* **Problem**
Look through the data below and say how many of its lines contain "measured", adding nothing else.

* **Supplied material**

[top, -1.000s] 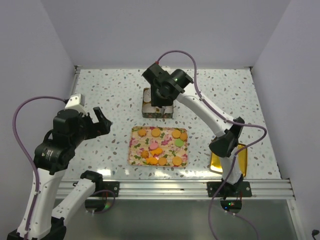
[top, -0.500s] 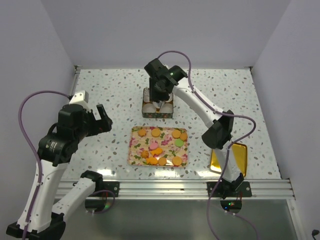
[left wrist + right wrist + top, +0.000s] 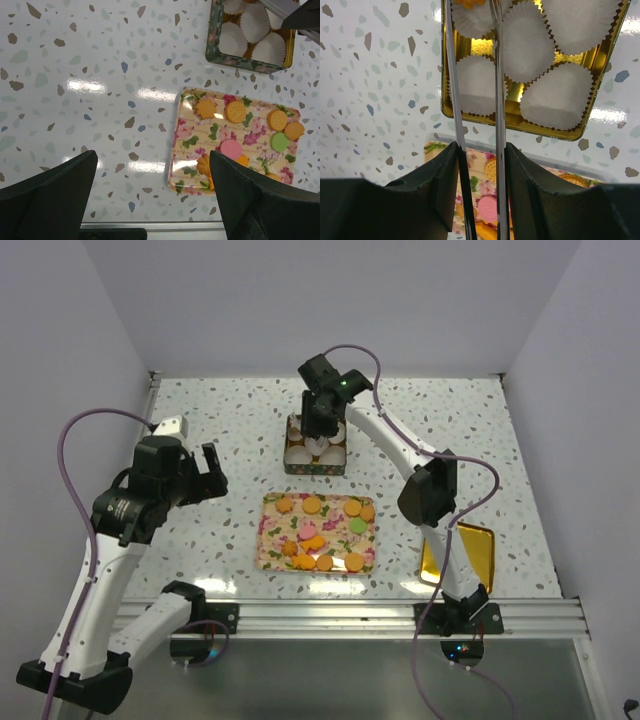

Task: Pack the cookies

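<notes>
The cookies [image 3: 318,533] lie on a flowered tray [image 3: 270,540]: mostly orange rounds, plus a pink one [image 3: 231,148] and a green one [image 3: 279,142]. My right gripper [image 3: 320,430] is over the gold-lined tin [image 3: 292,466]. In the right wrist view this gripper [image 3: 480,147] is shut on metal tongs [image 3: 497,75], whose blades reach over the tin's white paper cups [image 3: 527,45]. An orange cookie [image 3: 468,3] sits in the far-left cup between the blade tips. I cannot tell if the tongs grip it. My left gripper [image 3: 205,475] is open and empty, left of the tray.
The tin's gold lid [image 3: 478,555] lies at the near right by the right arm's base. The speckled table's near edge has a metal rail [image 3: 330,618]. The tin stands just beyond the tray's far edge [image 3: 247,55].
My right gripper has moved a little further back over the tin with the tongs. My left arm has shifted slightly right and up, still open.
</notes>
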### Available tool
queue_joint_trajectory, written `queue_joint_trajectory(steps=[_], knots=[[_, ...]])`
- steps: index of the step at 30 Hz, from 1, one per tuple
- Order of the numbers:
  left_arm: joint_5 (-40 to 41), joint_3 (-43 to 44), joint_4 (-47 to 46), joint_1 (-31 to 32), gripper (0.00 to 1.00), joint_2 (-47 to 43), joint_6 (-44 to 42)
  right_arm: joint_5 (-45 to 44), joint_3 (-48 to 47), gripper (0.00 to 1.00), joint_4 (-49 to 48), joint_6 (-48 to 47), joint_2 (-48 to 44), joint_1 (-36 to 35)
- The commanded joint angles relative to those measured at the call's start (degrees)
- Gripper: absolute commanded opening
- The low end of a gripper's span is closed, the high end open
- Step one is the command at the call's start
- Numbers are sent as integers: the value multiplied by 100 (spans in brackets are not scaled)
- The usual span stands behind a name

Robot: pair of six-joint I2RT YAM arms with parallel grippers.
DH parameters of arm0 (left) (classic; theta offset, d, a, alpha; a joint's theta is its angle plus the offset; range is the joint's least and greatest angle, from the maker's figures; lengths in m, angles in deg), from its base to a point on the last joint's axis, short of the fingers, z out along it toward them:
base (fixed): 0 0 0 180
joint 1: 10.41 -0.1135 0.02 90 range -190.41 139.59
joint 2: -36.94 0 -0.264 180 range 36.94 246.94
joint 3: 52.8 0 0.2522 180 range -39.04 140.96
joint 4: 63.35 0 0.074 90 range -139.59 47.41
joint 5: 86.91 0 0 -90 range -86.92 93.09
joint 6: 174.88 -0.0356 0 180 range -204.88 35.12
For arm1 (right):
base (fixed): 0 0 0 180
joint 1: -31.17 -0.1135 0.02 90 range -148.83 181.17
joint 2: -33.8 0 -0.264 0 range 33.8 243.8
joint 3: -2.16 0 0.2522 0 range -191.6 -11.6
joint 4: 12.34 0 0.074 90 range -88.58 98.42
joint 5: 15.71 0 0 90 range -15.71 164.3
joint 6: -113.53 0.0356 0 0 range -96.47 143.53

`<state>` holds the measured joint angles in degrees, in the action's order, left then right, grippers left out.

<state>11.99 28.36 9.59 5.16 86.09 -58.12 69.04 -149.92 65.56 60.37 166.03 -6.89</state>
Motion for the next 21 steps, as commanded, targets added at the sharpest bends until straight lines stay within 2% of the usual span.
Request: queue_joint_trajectory(steps=[1, 14, 21], knots=[[111, 221, -249, 42, 100, 16, -128, 200, -275, 42, -306, -107, -48, 44], [-3, 230, -205, 51, 100, -159, -119, 8, -90, 49, -112, -54, -478, 45], [-99, 274, -143, 69, 100, -388, -84, -159, 77, 49, 28, 16, -1153, -60]])
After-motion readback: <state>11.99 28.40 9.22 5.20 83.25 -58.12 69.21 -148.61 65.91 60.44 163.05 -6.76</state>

* **Solution to this task**
2